Write the listing out once more, with every line exactly as it stands.
• • •
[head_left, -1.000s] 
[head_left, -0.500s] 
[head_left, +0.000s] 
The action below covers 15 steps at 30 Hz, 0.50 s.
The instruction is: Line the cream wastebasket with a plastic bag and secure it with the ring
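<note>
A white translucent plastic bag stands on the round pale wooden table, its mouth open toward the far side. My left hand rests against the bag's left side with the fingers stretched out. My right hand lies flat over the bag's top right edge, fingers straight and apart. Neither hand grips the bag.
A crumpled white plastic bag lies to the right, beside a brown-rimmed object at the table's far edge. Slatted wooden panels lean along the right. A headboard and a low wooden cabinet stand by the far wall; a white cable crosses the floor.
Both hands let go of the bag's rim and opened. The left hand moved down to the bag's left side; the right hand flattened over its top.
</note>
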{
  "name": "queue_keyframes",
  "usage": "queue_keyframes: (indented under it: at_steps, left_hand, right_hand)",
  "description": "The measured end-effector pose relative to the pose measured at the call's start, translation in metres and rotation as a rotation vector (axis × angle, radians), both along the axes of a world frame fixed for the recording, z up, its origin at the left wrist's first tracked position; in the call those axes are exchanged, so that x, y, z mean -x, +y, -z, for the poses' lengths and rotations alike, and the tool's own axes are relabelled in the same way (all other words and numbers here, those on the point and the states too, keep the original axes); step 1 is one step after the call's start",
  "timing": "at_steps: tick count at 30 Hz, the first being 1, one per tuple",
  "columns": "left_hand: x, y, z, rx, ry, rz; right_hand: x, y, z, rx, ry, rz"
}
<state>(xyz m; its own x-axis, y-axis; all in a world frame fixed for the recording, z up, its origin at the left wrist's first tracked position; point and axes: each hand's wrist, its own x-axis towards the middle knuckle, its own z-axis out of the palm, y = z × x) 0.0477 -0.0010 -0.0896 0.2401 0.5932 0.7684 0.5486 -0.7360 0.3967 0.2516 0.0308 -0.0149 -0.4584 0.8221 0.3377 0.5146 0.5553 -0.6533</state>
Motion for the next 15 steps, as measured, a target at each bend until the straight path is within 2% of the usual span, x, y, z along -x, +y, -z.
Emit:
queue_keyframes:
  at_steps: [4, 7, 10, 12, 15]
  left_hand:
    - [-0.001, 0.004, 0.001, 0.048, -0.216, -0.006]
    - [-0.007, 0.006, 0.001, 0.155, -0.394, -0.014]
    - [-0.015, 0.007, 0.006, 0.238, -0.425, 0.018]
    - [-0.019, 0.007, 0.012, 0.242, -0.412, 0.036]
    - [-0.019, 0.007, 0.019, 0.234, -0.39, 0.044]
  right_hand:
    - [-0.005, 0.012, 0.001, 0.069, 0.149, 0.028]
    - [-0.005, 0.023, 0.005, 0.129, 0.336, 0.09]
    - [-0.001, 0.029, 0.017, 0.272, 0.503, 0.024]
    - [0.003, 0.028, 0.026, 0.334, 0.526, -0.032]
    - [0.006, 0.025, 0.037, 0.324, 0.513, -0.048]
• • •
● YOUR SOLUTION:
[head_left, -1.000s] 
[head_left, -0.500s] 
[head_left, +0.000s] 
The action below covers 15 steps at 30 Hz, 0.50 s.
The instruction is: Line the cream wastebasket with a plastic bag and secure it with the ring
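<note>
A white translucent plastic bag stands on the round pale wooden table, its mouth open toward the far side. My left hand rests against the bag's left side with the fingers stretched out. My right hand lies flat over the bag's top right edge, fingers straight and apart. Neither hand grips the bag.
A crumpled white plastic bag lies to the right, beside a brown-rimmed object at the table's far edge. Slatted wooden panels lean along the right. A headboard and a low wooden cabinet stand by the far wall; a white cable crosses the floor.
Both hands let go of the bag's rim and opened. The left hand moved down to the bag's left side; the right hand flattened over its top.
</note>
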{
  "name": "queue_keyframes",
  "usage": "queue_keyframes: (indented under it: at_steps, left_hand, right_hand)",
  "description": "The measured end-effector pose relative to the pose measured at the call's start, translation in metres and rotation as a rotation vector (axis × angle, radians), both along the axes of a world frame fixed for the recording, z up, its origin at the left wrist's first tracked position; in the call those axes are exchanged, so that x, y, z mean -x, +y, -z, for the poses' lengths and rotations alike, and the tool's own axes are relabelled in the same way (all other words and numbers here, those on the point and the states too, keep the original axes); step 1 is one step after the call's start",
  "timing": "at_steps: tick count at 30 Hz, the first being 1, one per tuple",
  "columns": "left_hand: x, y, z, rx, ry, rz; right_hand: x, y, z, rx, ry, rz"
}
<state>(xyz m; its own x-axis, y-axis; all in a world frame fixed for the recording, z up, its origin at the left wrist's first tracked position; point and axes: each hand's wrist, its own x-axis towards the middle knuckle, its own z-axis out of the palm, y = z × x) 0.0477 -0.0010 -0.0896 0.2401 0.5932 0.7684 0.5486 -0.7360 0.3967 0.2516 0.0308 -0.0149 -0.4584 0.8221 0.3377 0.5146 0.5553 -0.6533</state>
Motion for the next 15 steps, as measured, a target at each bend until the straight path is within 2% of the usual span, x, y, z along -x, +y, -z.
Emit:
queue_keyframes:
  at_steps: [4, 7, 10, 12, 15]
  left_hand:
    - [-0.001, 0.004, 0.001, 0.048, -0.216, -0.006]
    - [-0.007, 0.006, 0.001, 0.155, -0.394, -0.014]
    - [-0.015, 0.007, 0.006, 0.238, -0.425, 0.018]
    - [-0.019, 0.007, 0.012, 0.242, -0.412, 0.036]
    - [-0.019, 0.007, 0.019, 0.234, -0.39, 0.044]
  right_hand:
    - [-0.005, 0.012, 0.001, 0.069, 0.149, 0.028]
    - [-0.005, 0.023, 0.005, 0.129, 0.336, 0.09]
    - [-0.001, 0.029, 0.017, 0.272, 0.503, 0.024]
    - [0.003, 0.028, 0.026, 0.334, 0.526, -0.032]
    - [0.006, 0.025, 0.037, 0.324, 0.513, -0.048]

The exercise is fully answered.